→ BRIEF
Every line holding the string "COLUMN" is to be copied from the entries below.

(LISTED ENTRIES)

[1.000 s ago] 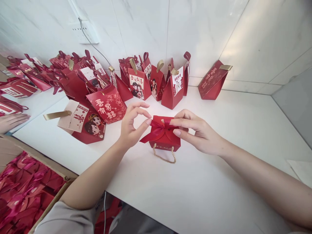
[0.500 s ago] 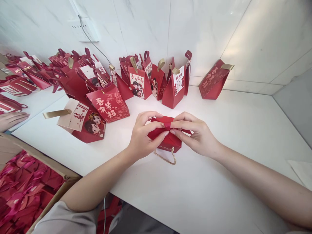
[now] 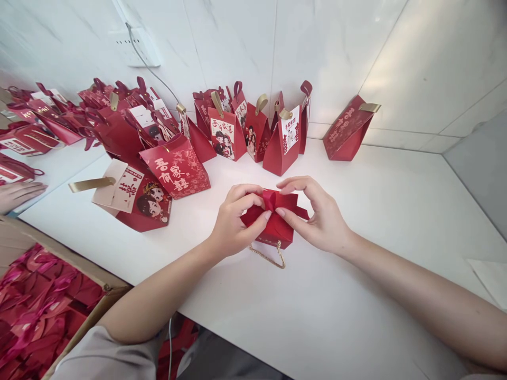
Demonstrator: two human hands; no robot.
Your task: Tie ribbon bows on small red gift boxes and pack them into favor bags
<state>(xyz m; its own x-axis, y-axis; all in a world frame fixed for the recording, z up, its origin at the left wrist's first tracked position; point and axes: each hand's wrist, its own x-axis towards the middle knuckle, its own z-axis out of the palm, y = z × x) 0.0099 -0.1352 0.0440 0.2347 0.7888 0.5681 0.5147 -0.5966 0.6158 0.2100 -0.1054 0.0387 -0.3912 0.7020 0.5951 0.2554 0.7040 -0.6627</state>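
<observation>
A small red gift box (image 3: 276,232) with a gold rope handle (image 3: 269,260) sits on the white table in front of me. Across its top runs a red ribbon (image 3: 269,200), looped at the middle. My left hand (image 3: 238,219) is closed at the left of that loop, its thumb and fingertips pinching the ribbon. At the right, my right hand (image 3: 317,216) has its index finger lifted off and apart from the thumb. The right thumb tip rests by the ribbon's middle, and a ribbon tail shows beneath this hand.
Red printed gift boxes with loop handles, such as a tilted one (image 3: 347,128), stand along the tiled wall. More are crowded at the left, beside another person's hand (image 3: 24,195). A cardboard box (image 3: 95,319) full of red ribboned boxes sits at the lower left.
My right fingers have opened and risen away from the ribbon, while the thumb stays near it. My left hand has kept its pinch, and the ribbon loop shows more.
</observation>
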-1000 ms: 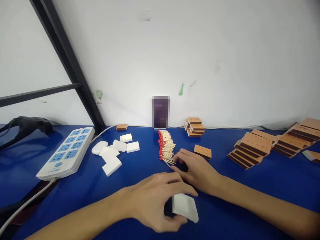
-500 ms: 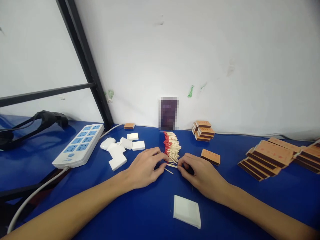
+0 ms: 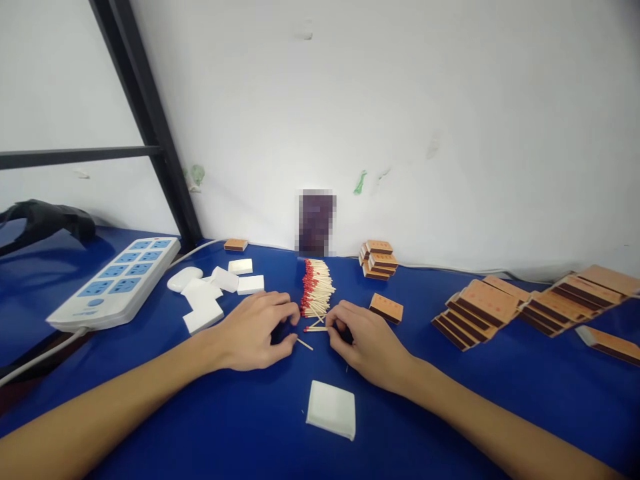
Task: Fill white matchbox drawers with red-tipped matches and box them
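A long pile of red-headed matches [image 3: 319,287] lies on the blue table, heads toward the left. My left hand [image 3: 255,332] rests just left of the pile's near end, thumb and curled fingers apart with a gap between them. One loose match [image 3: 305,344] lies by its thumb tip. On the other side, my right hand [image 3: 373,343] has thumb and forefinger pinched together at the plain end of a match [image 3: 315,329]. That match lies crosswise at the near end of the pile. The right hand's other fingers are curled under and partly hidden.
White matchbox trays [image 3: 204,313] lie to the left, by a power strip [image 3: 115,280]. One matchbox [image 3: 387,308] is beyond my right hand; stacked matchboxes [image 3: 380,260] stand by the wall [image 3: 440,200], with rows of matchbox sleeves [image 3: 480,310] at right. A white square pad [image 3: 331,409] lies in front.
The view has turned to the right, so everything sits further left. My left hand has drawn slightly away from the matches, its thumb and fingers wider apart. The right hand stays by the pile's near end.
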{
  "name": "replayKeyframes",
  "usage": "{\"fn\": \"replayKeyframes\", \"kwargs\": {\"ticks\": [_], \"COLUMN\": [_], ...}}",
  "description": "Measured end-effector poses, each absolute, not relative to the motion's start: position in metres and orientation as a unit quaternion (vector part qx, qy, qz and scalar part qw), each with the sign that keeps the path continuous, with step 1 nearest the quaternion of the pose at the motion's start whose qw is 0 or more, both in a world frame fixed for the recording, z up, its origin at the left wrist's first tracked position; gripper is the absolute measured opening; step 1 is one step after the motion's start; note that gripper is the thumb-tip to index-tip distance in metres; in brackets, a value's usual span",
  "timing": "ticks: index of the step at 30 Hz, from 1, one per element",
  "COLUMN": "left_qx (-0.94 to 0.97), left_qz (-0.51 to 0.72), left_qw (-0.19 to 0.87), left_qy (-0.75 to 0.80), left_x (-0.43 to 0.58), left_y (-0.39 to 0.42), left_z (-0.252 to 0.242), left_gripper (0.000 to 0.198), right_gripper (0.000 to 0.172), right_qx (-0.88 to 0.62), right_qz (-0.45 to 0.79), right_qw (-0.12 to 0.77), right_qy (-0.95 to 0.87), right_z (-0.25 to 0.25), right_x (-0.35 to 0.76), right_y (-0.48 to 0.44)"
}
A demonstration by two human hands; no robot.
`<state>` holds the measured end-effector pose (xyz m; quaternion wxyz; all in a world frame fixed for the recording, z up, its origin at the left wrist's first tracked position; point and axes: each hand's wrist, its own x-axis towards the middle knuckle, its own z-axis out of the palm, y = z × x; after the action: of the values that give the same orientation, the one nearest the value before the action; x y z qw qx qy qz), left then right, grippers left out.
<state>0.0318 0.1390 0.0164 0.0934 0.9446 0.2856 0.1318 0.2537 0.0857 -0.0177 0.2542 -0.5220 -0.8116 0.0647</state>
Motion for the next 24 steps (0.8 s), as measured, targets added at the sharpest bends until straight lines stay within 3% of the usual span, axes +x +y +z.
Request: {"fn": "replayKeyframes", "kwargs": {"ticks": [4, 11, 24], "left_qx": [0.955, 0.946, 0.937], "left_qz": [0.092, 0.109, 0.175], "left_qw": [0.133, 0.2, 0.106], "left_qy": [0.249, 0.229, 0.283], "left_x": [0.029, 0.039, 0.044], "left_y": [0.143, 0.14, 0.134], "left_z": [0.019, 0.009, 0.004], "left_gripper": [0.002, 0.013, 0.014], "right_gripper": [0.009, 0.008, 0.019], "right_qx": [-0.512, -0.507, -0.51], "right_qz": [0.058, 0.06, 0.059], "right_qw": [0.258, 0.264, 0.264], "right_qy": [-0.817, -0.818, -0.817], "right_z": [-0.018, -0.018, -0.017], "right_x": [0.255, 0.256, 0.255], "right_y": [0.086, 0.087, 0.084]}}
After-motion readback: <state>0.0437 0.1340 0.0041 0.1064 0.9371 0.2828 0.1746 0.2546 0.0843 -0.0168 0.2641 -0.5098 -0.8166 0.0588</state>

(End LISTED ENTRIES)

→ REPLY
  "usage": "{\"fn\": \"replayKeyframes\", \"kwargs\": {\"ticks\": [_], \"COLUMN\": [_], ...}}",
  "COLUMN": "left_qx (-0.94 to 0.97), left_qz (-0.51 to 0.72), left_qw (-0.19 to 0.87), left_qy (-0.75 to 0.80), left_x (-0.43 to 0.58), left_y (-0.39 to 0.42), left_z (-0.252 to 0.242), left_gripper (0.000 to 0.198), right_gripper (0.000 to 0.172), right_qx (-0.88 to 0.62), right_qz (-0.45 to 0.79), right_qw (-0.12 to 0.77), right_qy (-0.95 to 0.87), right_z (-0.25 to 0.25), right_x (-0.35 to 0.76), right_y (-0.48 to 0.44)"

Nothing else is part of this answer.